The USD/CAD pair is advancing sharply higher after hitting a low of 1.2764 in early Tokyo. The pair has climbed above 1.2800 and has touched an intraday high of 1.2810. A rebound in the asset is backed by a modest recovery in the US dollar index (DXY) after a bloody Monday and a plunge in the oil prices.
The DXY is recovering gradually from monthly lows of 102.07 as short-coverings hit the counter. The market participants are awaiting the speech from Federal Reserve (Fed) chair Jerome Powell and the expectation of hawkish guidance for June monetary policy is forcing investors to liquidate their shorts in the DXY. As per the market consensus, an interest rate elevation by 50 basis points (bps) is expected from the Fed next month.

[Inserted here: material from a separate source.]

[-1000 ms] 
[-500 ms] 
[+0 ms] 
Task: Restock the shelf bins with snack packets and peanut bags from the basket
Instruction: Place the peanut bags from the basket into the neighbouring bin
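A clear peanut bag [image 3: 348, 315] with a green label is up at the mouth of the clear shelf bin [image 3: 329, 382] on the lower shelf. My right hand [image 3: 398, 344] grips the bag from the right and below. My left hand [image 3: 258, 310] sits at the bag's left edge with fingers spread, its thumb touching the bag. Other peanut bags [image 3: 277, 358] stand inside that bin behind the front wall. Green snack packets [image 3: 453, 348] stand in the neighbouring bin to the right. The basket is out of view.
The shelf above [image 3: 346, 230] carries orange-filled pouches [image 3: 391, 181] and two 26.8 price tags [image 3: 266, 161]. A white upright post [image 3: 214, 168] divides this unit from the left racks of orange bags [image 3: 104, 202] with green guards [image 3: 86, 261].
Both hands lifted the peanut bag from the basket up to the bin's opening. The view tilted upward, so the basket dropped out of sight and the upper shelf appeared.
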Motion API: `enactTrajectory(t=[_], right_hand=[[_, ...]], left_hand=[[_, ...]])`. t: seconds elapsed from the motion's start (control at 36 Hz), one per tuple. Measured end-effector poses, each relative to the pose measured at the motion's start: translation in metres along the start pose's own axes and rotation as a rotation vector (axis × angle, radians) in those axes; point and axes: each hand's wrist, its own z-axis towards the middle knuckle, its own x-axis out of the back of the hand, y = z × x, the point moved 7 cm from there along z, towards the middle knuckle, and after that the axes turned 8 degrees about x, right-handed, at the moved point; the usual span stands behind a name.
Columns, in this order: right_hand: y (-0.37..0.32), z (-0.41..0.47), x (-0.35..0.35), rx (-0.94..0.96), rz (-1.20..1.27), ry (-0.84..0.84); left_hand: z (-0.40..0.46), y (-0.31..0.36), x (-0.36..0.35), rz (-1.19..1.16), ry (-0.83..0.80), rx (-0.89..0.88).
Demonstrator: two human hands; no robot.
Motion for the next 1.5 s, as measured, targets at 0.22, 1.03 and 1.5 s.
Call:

Apart from that, the IHS Markit will release the monthly S&P Purchase Managers Index (PMI) numbers in the New York session. The Composite PMI is seen at 55.5 against the prior release of 56. The Manufacturing PMI may slip to 57.9 from the previous figure of 59.2 while the Services PMI will release at 55.4 vs. 55.6 recorded earlier.
On the oil front, lower PMI numbers from the major economies are indicating weak consumption of oil. This has brought some significant offers in the oil prices and a downside move has been witnessed below $110.00. Lower oil prices are hurting the Canadian dollar as it will reduce its fund flows from oil exports to the US.